SEORANG buruh bangunan di Batam, Adil Halomoan Nasution (34), mendapatkan pengampunan hukuman setelah Kejaksaan Negeri (Kejari) Kota Batam membebaskannya dari tuntutan penggelapan kendaraan bermotor. Pembebasan ini dilakukan melalui mekanisme keadilan restoratif atau Restorative Justice.
Adil menerima langsung berkas penghentian perkara dari Kepala Kejaksaan Negeri (Kajari) I Ketut Kasna Dedi dalam apel peringatan Hari Bhakti Adhyaksa di Kejari Batam, Senin (22/7 2024) kemarin.
“Terima kasih, Pak Jaksa, sudah membebaskan saya. Saya bisa berkumpul lagi bersama keluarga,” ucap Adil dengan suara haru setelah prosesi pelepasan borgol dan rompi tahanan.
Adil mengaku nekat menggelapkan motor milik kenalannya karena terdesak kebutuhan ekonomi. Penghasilannya sebagai buruh bangunan tidak cukup untuk memenuhi kebutuhan hidup keluarganya, termasuk uang sewa rumah.
“Uang untuk bayar kontrakan tidak ada, sementara kerjaan lagi sepi,” ungkap Adil.
Motor tersebut kemudian dijualnya senilai Rp1 juta. Ia mengaku baru pertama kali melakukan tindakan kriminal ini karena terlilit masalah keuangan.
Melihat kondisi Adil dan pertimbangan lainnya, jaksa penuntut umum (JPU) mengusulkan penyelesaian perkara melalui program restorative justice.
Kajari Kota Batam I Ketut Kasna Dedi menjelaskan bahwa Adil merupakan tulang punggung keluarga, dan nominal kerugian yang ditimbulkan dari perkaranya pun tergolong kecil, yaitu di bawah Rp5 juta. Selain itu, korban juga telah memaafkan Adil dan bersedia berdamai.
Kasna menambahkan bahwa surat ketetapan pembebasan ini dapat dicabut apabila di kemudian hari ditemukan bukti baru atau putusan praperadilan dari pengadilan. Oleh karena itu, Kasna mengingatkan Adil untuk tidak mengulangi perbuatannya dan memanfaatkan kesempatan ini untuk kembali ke keluarganya.
“Saudara bisa kembali ke tengah-tengah masyarakat dengan catatan ini hanya satu kali. Tak ada pengulangan. Apabila ada tindak pidana lagi, saudara tidak akan mendapatkan restorative justice,” tegas Kasna.

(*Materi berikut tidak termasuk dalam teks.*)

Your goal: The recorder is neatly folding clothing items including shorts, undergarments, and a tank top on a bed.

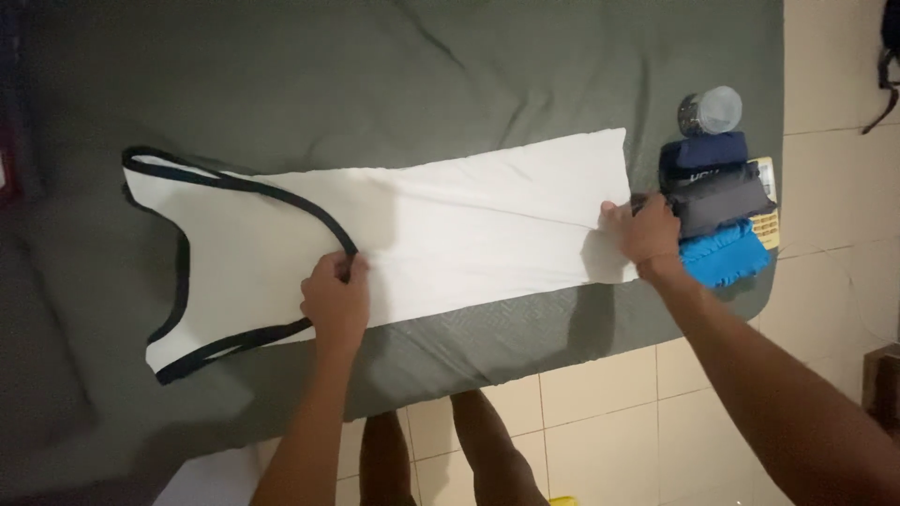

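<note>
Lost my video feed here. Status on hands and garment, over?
Left hand pinching black trim at armhole. Right hand gripping hem end. White tank top flat on grey bed, folded lengthwise. Folded clothes stack beside right hand.

A wide mattress covered in dark grey-green quilted fabric (394,84) fills the far and left part of the scene, its near edge running above a floor of pale cream square tiles (600,440) with thin grout lines. The light is dim and warm, and the far left falls into shadow.
</note>
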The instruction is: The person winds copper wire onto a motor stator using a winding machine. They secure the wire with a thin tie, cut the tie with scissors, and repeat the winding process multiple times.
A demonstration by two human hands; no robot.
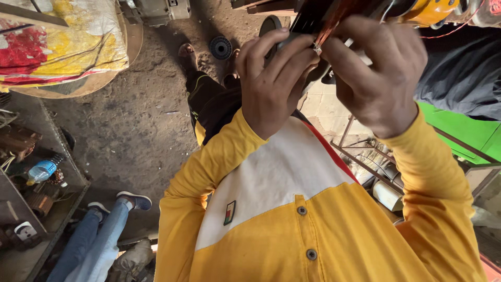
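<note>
Both hands, the left hand point(271, 83) and right hand point(378, 73), grip a dark motor part point(313, 21) held high above the dirt floor point(141, 120); thin copper wire point(329, 31) pinched there could snap if tugged.

A dark, rounded motor part point(308, 31) sits raised at chest height, coppery-red wire strands point(327, 28) running across it, partly hidden by fingers.

Both hands point(334, 73) raised — fingers point(271, 52) curled

plastic bottle point(43, 170) on shelf point(62, 156) | sack point(62, 42) | another person's jeans legs point(91, 240) | black spool point(221, 47) on dirt floor point(141, 120)
</note>
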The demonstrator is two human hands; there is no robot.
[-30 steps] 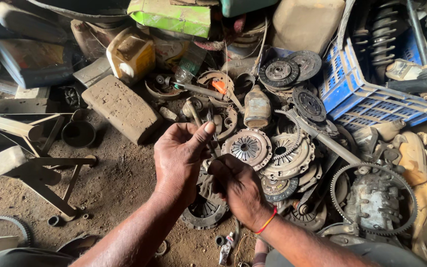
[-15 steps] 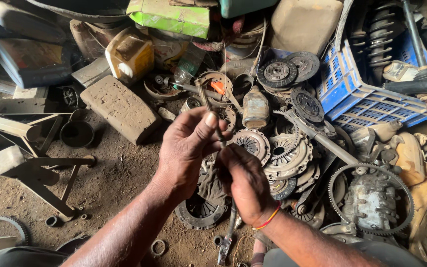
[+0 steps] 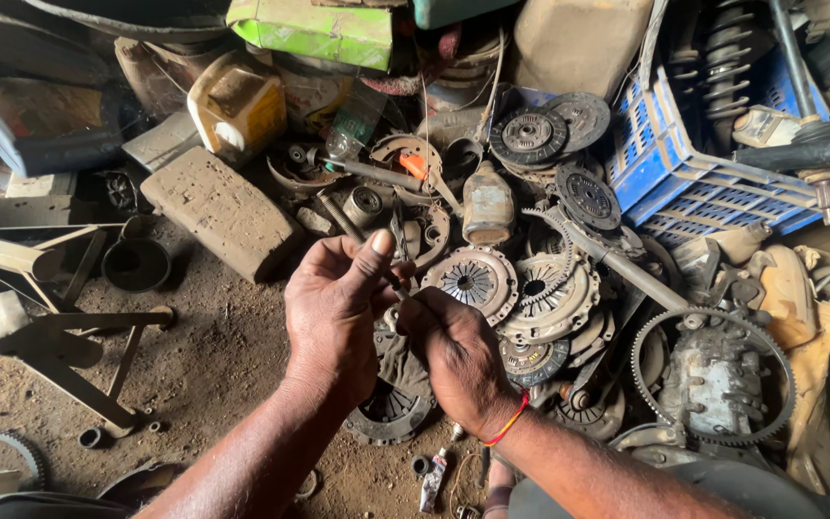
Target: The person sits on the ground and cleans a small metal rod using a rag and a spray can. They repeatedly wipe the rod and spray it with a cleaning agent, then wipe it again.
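A blue plastic crate [image 3: 684, 163] leans tipped at the heap's far right edge, propped on scrap. Nearer, a toothed ring gear [image 3: 713, 380] lies flat around a grimy housing, and a clutch pressure plate [image 3: 473, 281] lies face-up on the dirt floor [image 3: 213, 365], just beyond the hands. The left hand [image 3: 333, 312] pinches a thin metal rod [image 3: 398, 252] between thumb and fingertips, holding it up over the plates, apparently for a closer look. The right hand [image 3: 458, 360] is curled shut around its lower end, steadying it.
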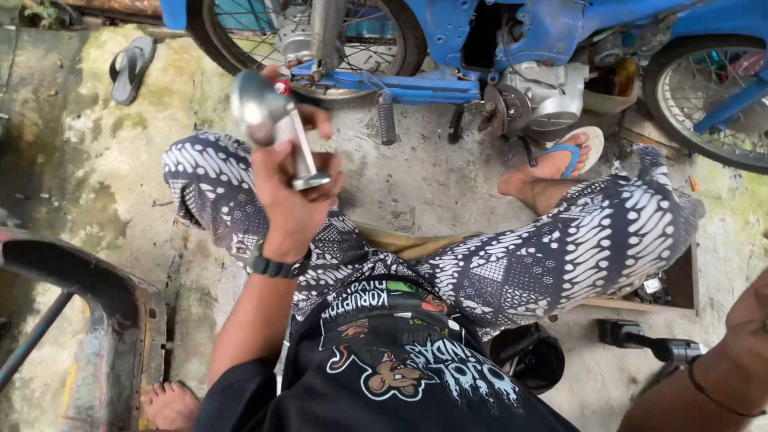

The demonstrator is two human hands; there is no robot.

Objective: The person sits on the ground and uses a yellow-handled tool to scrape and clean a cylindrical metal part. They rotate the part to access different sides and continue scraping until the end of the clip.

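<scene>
We held the chrome part (pixel 276 128) clenched in our left hand (pixel 292 196), raised at eleven o'clock before the blue motorbike (pixel 480 48), unfitted; our right hand's grip we couldn't tell.

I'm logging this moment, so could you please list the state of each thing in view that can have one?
Left hand: raised, grip closed on the part.
Shiny chrome metal part with a stem: held up, off the ground.
Right hand: out of view; only the forearm shows.
Blue motorcycle: parked, engine side exposed.
Blue-strapped sandal: worn on the foot.
Grey sandal: lying loose on the concrete.
</scene>
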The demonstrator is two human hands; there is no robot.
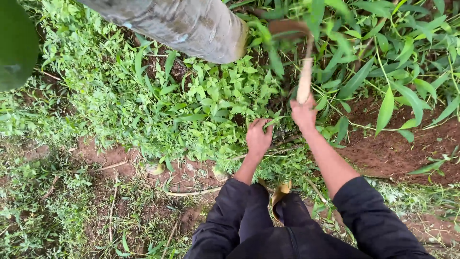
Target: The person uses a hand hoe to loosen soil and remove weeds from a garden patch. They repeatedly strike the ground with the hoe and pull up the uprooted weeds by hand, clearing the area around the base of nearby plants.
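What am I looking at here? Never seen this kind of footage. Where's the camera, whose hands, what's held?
One picture, from a camera on a person's head, looking down at their own arms in dark sleeves. The right hand grips the pale wooden handle of a tool; its curved, blurred blade sits up among the leaves. The left hand is closed on a bunch of green weeds. Below is red-brown soil with low plants and long-leaved grass. At the top edge a grey tree trunk rises.

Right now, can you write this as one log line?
left hand: grabbing weeds | right hand: grip on wooden handle | blade: in leaves
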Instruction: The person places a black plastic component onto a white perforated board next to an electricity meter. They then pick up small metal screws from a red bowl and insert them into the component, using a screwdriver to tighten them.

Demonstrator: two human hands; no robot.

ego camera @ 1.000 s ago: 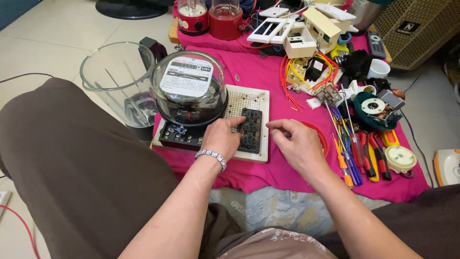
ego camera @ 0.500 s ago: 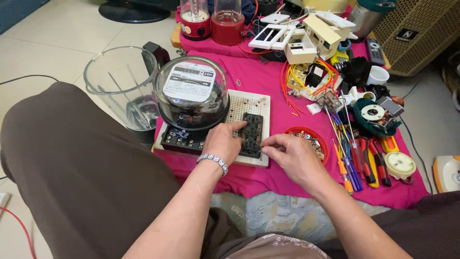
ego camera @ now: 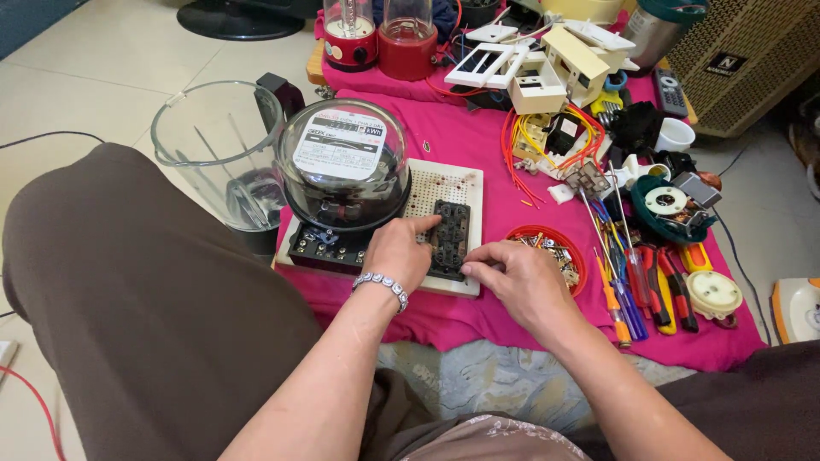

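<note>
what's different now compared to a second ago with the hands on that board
The right hand slid left, off the red dish side, so its fingertips now touch the black block on the white perforated board. The left hand stayed on the block; the meter did not move.

This is a home floor turned into an electrical repair corner. A pink cloth lies spread over pale floor tiles. Beyond the fingers stand an electricity meter on a perforated board, blender jars and switch plates. To their right lie screwdrivers, pliers and loose wires.
</note>
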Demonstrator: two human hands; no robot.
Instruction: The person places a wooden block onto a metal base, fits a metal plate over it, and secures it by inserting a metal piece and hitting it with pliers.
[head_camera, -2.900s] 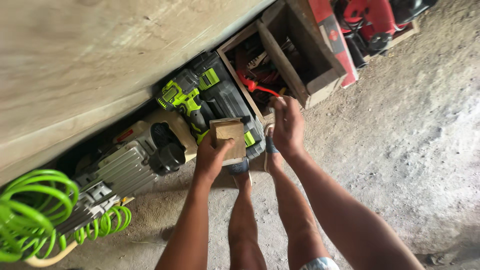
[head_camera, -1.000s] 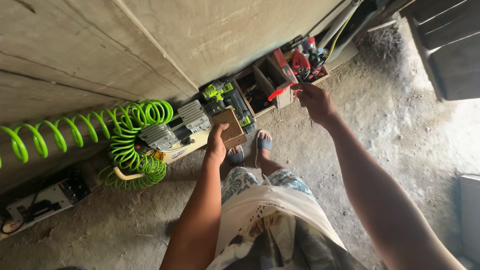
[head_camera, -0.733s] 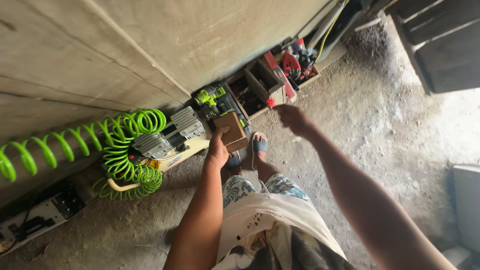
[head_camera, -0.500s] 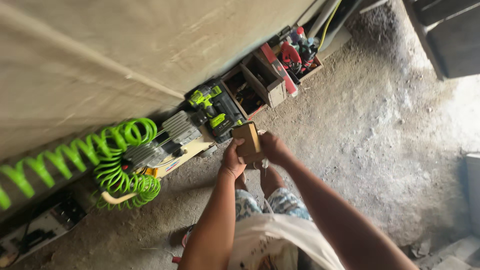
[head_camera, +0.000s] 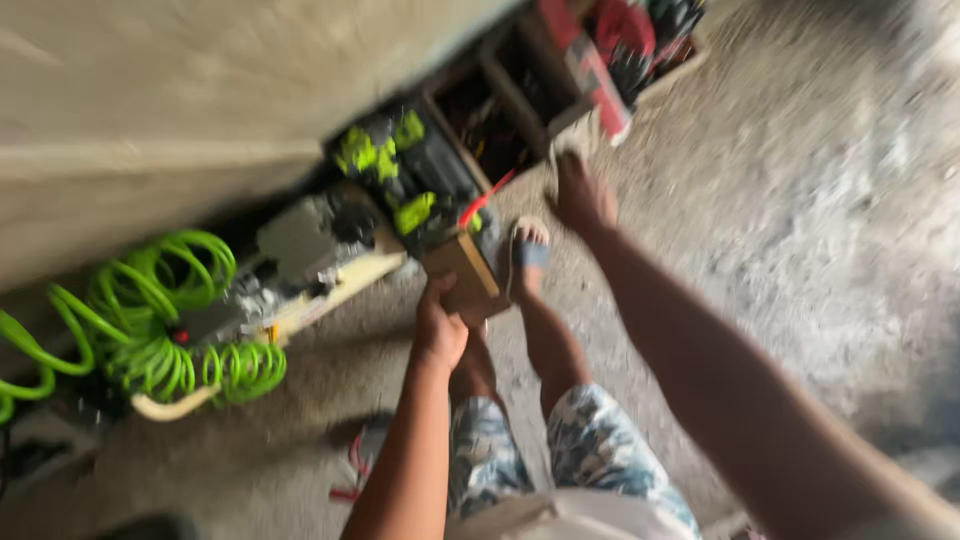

Kasna menyebut bahwa sepanjang tahun 2024 ini, Kejari Batam telah mengajukan empat permohonan restorative justice, dan tiga di antaranya telah dikabulkan. Proses restorative justice ini dilakukan melalui permohonan, ekspose perkara di tingkat Kejaksaan Tinggi (Kejati) Kepri dan Kejaksaan Agung.
“Ini merupakan perkara keempat yang mendapat restorative justice,” kata Kasna.
Pembebasan Adil melalui restorative justice ini menjadi contoh nyata bagaimana sistem peradilan pidana di Indonesia mengedepankan penyelesaian perkara yang berfokus pada pemulihan, bukan hanya pembalasan. Hal ini diharapkan dapat memberikan keadilan bagi semua pihak yang terlibat, baik korban maupun pelaku.